Lisanne rises splendidly to this request. “As part of our program to outlaw cruelty to wild mammals,” she recites, straight from the manifesto, “there will be a free vote in the House of Commons on a proposal to ban the hunting of live quarry with hounds.”

“But what does your candidate think? How is she going to vote?”

“I think you’ll find Glenda
very sound
on blood sports,” answers Lisanne, crisply guessing.

Overall, she is cheered by the canvass: one almost certain switch
to Labour, one probable, plus the guy at the end of the entry phone who might do a tit-for-tat tactical vote with someone in Richmond he hasn’t met. Not a bad evening’s work. Yet what made the strongest impression on me was the number of people living in Chetwynd Road who weren’t on the electoral roll. One house was almost certainly empty, but several more, all in multiple occupation, contained not a single resident authorized to vote. Here were members of that missing five thousand. Some were no doubt just passing through the borough, or were, in any case, apolitical, but what if, say, a quarter of them were natural low-income Labour supporters who failed to register because of a desire to avoid the poll tax? Would their significant silence thwart Glenda and ease Letwin home?

I
N THE LAST WEEK
of the national campaign, to everyone’s surprise, a genuine issue emerged, one on which all three main parties had differing opinions: electoral reform, and, specifically, the issue of proportional representation. When Paddy Ashdown first tried to get the question of PR rolling in the campaign, John Major had mockingly dismissed the initials as standing for “Paddy’s Roundabout.” But with some help from the pressure group Charter 88, and more from opinion polls that still pointed firmly to a hung Parliament, Ashdown managed to get PR discussed. What, he demanded twice daily, did the other main parties intend to do when Parliament was deadlocked after April 9? And on every occasion he repeated the Lib Dem message: stability for a full term, a five-year partnership, with PR the price of the deal.

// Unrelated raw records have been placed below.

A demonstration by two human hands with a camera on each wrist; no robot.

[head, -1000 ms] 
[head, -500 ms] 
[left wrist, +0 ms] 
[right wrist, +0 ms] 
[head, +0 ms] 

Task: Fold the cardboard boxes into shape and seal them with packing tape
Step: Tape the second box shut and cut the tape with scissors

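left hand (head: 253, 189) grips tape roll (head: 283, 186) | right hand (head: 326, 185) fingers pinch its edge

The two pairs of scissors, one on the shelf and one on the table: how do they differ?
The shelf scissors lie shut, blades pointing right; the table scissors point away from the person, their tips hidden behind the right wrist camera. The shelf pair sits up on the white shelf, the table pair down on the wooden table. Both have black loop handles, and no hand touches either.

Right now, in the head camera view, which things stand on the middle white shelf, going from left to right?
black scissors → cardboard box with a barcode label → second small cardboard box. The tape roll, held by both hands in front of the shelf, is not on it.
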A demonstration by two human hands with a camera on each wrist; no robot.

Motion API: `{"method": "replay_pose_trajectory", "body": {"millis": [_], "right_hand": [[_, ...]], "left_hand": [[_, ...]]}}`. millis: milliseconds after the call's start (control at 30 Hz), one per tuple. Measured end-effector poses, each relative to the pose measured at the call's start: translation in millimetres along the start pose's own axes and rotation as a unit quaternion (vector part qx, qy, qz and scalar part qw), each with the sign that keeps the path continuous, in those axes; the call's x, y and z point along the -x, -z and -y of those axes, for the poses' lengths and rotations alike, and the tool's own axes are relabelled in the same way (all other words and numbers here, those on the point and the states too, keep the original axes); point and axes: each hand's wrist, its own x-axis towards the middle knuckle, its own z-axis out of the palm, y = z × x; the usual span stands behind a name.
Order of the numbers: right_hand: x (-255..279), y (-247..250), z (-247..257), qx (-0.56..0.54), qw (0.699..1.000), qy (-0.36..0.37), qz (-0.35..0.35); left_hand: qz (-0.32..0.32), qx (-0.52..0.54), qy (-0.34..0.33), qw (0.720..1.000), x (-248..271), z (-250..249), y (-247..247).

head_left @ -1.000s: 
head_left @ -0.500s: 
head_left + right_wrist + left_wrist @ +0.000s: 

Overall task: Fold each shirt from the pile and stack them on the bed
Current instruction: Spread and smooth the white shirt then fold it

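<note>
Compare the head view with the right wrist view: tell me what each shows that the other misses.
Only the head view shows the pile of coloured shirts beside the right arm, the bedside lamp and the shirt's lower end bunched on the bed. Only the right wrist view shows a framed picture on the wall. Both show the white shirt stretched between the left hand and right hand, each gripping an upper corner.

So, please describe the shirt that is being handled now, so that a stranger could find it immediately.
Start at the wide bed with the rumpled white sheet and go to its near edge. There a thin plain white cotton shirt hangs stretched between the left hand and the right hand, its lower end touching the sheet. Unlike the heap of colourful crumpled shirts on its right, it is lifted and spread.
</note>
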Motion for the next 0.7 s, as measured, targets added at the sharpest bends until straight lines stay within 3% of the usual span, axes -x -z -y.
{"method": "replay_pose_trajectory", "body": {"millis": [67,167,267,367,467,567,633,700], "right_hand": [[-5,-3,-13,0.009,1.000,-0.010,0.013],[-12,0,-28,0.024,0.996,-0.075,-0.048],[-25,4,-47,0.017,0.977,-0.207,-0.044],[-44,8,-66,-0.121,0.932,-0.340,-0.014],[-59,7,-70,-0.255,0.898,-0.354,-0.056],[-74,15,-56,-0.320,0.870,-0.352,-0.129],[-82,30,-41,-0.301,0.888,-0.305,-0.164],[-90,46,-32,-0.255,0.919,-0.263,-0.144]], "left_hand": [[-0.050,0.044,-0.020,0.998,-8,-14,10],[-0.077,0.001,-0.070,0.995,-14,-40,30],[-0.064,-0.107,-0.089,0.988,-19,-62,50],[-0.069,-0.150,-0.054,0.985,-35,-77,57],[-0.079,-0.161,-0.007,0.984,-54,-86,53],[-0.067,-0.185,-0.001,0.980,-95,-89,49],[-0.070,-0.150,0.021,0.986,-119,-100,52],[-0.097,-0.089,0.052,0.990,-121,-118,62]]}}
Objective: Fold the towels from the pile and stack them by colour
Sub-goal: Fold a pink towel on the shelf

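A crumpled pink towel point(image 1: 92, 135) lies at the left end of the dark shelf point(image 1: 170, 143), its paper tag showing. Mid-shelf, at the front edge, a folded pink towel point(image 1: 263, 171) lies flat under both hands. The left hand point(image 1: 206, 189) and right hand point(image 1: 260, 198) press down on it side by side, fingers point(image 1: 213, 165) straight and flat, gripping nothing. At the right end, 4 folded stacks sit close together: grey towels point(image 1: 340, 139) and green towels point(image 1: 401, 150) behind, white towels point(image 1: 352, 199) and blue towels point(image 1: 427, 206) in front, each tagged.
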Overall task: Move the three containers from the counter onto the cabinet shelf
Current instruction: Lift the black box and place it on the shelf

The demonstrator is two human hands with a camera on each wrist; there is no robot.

Despite the questionable logic (is there anything inherently stable about coalition government?), Mr. Ashdown’s cheek and verve in making strong demands from a weak position drew other parties into the argument. The Conservative position was explained by the Prime Minister without ambiguity: we do not believe in PR, there will be no PR under the Tories, the present system works perfectly well, thank you very much and good night. Ergo, the voter deduced, there could be no Tory pact with the Liberals unless Ashdown retreated utterly. So what about the Labour Party, still tipped to be the largest grouping
in the new Parliament, if without an overall majority? Labour was, in any case, a more natural ally for the Lib Dems. The official Labour answer, as given in St. Andrew’s, Frognal, by Glenda Jackson, was “Well, there won’t be a hung Parliament.” Labour’s fallback position was that no one could say what the Party’s position on PR was because it hadn’t yet been decided. The leadership had commissioned a report on the matter two and a half years previously, and was still waiting for the outcome. Some Labour candidates, like Glenda Jackson, were in favor of PR; some were against it; Neil Kinnock, when quizzed, said it wasn’t very easy to say where in particular he stood, while emphasizing that his was of course the party that was always open to discussing new ideas. The cynical or politically realistic interpretation of all this was that the Tories were against PR because it would mean an end to their ability to form a majority government on a minority of the votes, and that Labour, while also hoping to pull the same trick this time round, was keeping open the option of being principled in case of failure. The issue of Paddy’s Roundabout made the Tories seem hostile to new constitutional thinking, Labour fuzzy-minded if not actively shifty on it, and the Liberal Democrats clearsighted, pragmatic, and committed to electoral justice. They were also, no less than the other parties, committed to their own self-interest—a permanently hung Parliament, permanent third-party influence, and a permanent job for the increasingly statesmanlike Paddy Ashdown.